The attacks in January 2015 on the office of satirical magazine Charlie Hebdo and a kosher supermarket took place over the course of two bloody days in the French capital, killing 17 people. Thirteen men and one woman are charged with aiding and abetting the three perpetrators – Cherif and Said Kouachi, and Amedy Coulibaly – in a trial expected to last two months.
At the start of Thursday’s hearing Abdellaziz Abbad, the lawyer for one of the accused, complained that his client was suffering from fatigue.
“Our clients arrive in the cell at midnight and are woken up around 5-5.30am,” he said. “You can’t last 50 days by sleeping four hours a night. It’s just not possible.”
Following this intervention the first of seven to take the stand on Thursday, Ali Riza Polat, made a statement declaring himself to be “innocent of the facts”.
During Mr Polat’s cross-examination he was frequently impassioned and portrayed himself as a petty criminal – but not an accomplice to murder.
Mr Polat converted to Islam in 2014 and told the court that he was “a believer”. But as well as praying five times every day he committed delinquent acts “on the side”.
“Today I pay for my friendship with Amedy [Coulibaly],” he said.
”We must not kill people, we must not kill innocent people,” he replied when asked for his feelings on the terror attacks.
The final accused of the morning was Will Prevost.

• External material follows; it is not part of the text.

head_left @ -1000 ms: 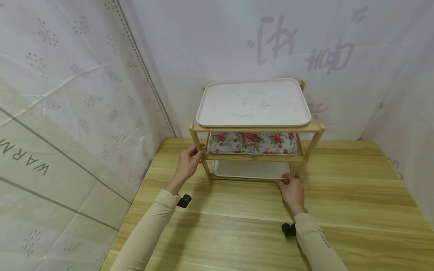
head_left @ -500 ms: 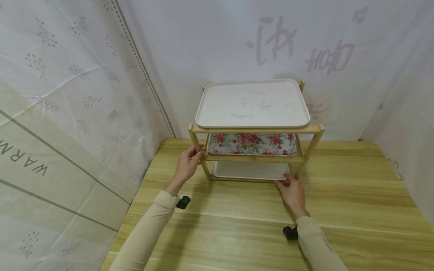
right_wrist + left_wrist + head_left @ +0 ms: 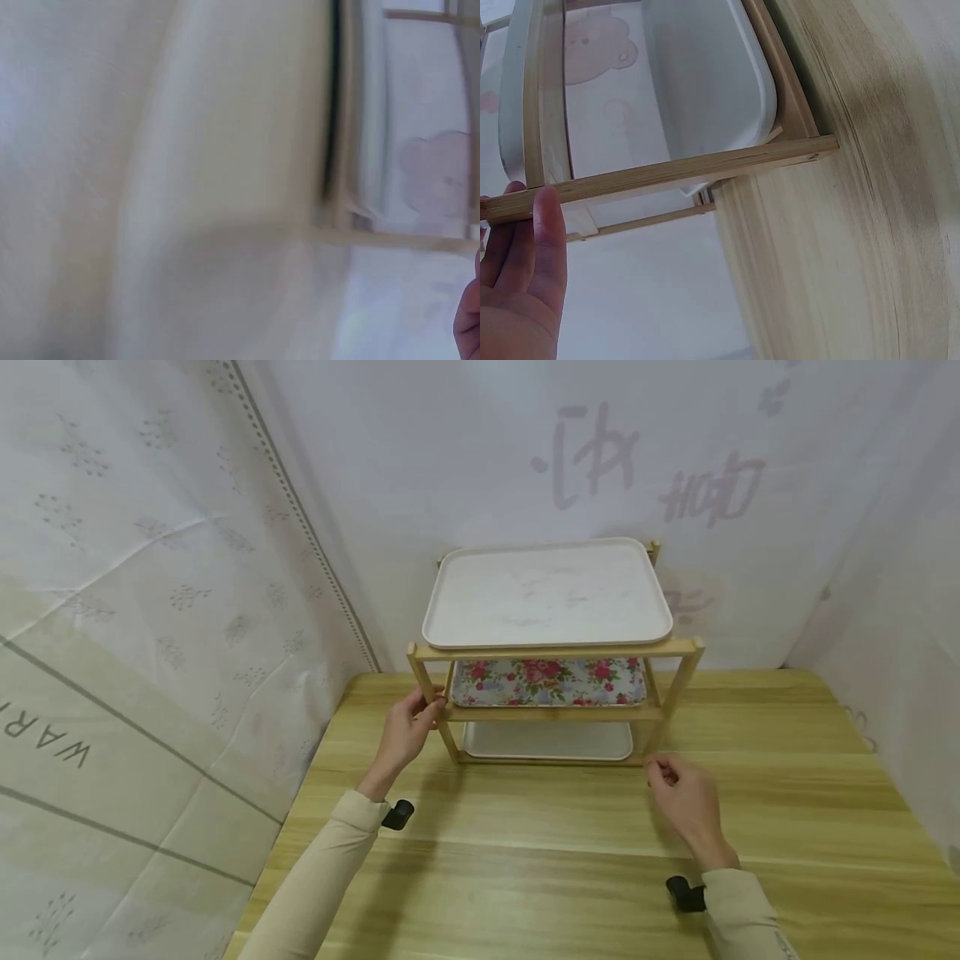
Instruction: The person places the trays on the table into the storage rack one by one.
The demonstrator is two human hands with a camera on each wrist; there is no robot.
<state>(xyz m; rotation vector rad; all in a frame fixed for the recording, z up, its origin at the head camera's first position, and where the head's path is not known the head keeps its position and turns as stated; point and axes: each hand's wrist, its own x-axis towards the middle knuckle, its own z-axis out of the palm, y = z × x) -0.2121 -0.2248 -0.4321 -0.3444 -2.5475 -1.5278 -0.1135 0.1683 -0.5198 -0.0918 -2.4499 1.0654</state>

Mr Prevost appeared calmer than his predecessor and gave an opening statement in which he offered his sympathies to the victims and their families.
Mr Prevost gave details of his upbringing and said he had a “normal childhood”. He did not complain about his period of incarceration leading up to the trial, although did mention that he changed prisons regularly.
He also told the court that he was an atheist and acknowledged that he met several of the accused in Grigny, a town in the southern suburbs of Paris. It was established that he met Coulibaly in La Grande Borne housing estate in the region, an area renowned for violence and crime.